Remember what Tim Pawlenty said about "Obamneycare"? Never mind.
That's one message that can be drawn Pawlenty's endorsement Monday of his former rival, Mitt Romney, for the Republican presidential nomination.
Pawlenty, the former Minnesota governor who dropped out of race following his poor showing in the Ames Straw Poll in Iowa in August, endorsed Romney Monday. The endorsement is getting big play on former Massachusetts governor's campaign website.
Alone among the contenders, he possesses the unique qualifications to confront and master our severe economic predicament. His abiding faith in our country's exceptional historical position as a beacon of freedom will make him the most important leader in a world that depends upon a strong America to stay at peace.
Having served as Governor of Massachusetts, he turned that state's budget around from deficit to surplus while simultaneously cutting taxes, but that is not the full measure of what he will bring to the Presidency. His time in government was a moment of service - a way to give back to our country—following a distinguished career in the private sector, where he launched companies and turned around troubled ones.

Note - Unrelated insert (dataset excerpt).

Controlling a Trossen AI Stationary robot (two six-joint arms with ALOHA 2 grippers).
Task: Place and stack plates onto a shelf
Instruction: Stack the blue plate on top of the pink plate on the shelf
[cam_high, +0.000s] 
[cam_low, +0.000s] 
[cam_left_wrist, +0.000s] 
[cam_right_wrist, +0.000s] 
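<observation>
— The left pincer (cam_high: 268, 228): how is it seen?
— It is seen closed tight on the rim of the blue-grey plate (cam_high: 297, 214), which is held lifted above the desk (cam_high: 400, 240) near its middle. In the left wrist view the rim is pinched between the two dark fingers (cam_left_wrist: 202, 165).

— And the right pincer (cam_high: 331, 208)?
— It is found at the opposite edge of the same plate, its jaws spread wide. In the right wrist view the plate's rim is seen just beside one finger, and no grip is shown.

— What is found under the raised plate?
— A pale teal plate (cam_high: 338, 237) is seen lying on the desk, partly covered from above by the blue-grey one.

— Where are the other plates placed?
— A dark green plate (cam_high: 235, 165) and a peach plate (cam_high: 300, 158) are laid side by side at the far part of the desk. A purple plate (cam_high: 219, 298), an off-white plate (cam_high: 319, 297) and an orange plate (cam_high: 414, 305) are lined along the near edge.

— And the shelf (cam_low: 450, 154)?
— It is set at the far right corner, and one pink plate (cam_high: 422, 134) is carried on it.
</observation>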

When the 2002 Winter Olympics were on the verge of collapse thanks to a bid-rigging scandal, Romney was asked to take over. The attacks of September 11 created a security nightmare. Romney presided over a highly complex security mobilization, addressed the management troubles plaguing the games, and staged one of the most memorable competitions ever seen on American soil.
No mention of the signature Romney achievement as Massachusetts governor of enacting a health-care law that significantly lowered the uninsurance rate in the state. Of course, it did that by instituting an individual mandate for most people in the state and served as a model for the federal law President Obama signed into law.

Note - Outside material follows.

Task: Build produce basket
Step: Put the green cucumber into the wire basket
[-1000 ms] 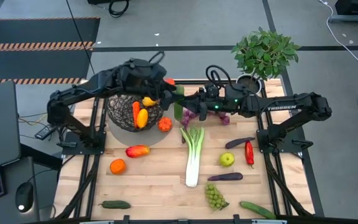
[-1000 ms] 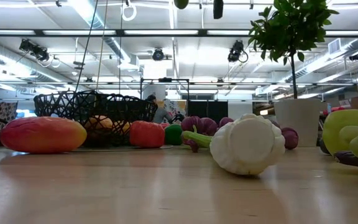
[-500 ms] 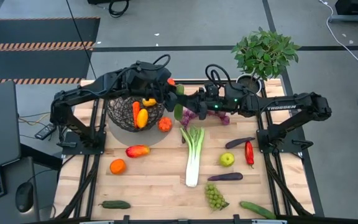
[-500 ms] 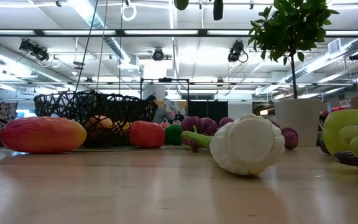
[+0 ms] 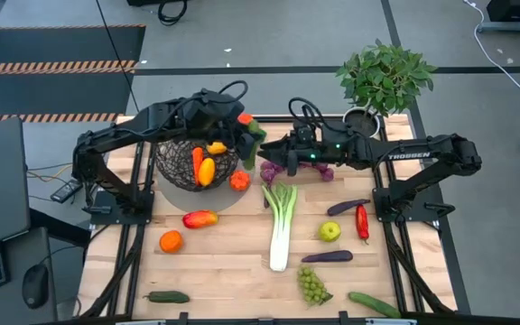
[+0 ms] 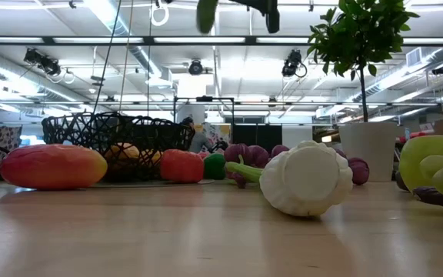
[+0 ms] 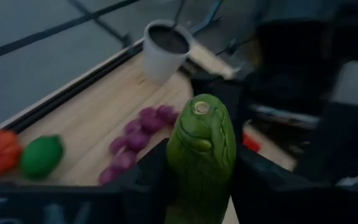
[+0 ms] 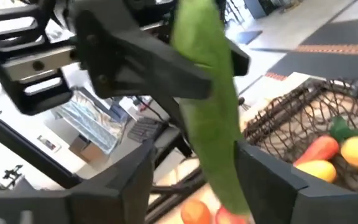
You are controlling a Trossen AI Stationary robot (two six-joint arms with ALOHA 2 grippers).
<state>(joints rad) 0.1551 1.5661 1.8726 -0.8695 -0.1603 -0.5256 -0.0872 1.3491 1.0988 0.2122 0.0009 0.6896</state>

The failure to acknowledge any of that previous criticism is curious since Pawlenty delivered one of the most stinging shots at Romney's health care law heard in recent years, styling it "Obamneycare." And it's not like Pawlenty won't be asked frequently about his criticism of Romney on health care.

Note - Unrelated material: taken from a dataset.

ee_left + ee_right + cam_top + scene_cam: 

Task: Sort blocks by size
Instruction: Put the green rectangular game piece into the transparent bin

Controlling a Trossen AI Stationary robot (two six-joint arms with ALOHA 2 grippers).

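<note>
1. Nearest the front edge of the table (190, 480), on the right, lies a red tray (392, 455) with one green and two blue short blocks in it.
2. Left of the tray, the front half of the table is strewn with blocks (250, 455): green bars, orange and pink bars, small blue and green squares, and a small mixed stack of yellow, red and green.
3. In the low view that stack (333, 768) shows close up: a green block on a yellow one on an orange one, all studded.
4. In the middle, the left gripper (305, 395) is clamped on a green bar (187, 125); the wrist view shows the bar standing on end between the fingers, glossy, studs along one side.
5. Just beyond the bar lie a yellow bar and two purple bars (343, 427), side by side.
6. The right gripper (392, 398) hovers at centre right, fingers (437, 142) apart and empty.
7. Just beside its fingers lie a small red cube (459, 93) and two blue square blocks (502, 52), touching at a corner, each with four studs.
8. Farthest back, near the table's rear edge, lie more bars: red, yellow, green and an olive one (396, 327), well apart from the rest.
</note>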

Pawlenty's endorsement, just like his failure to attack Romney at one of the first debates, is fueling speculation that he's jockeying to be Romney's vice presidential choice.
That's reasonable. In a close race, Pawlenty could help bring the 10 electoral votes of his home state of Minnesota into the Romney column. But a southern governor like Bob McDonnell could bring more geographical balance to a ticket topped by Romney.
But first Romney has to get past Texas Gov. Rick Perry for the nomination.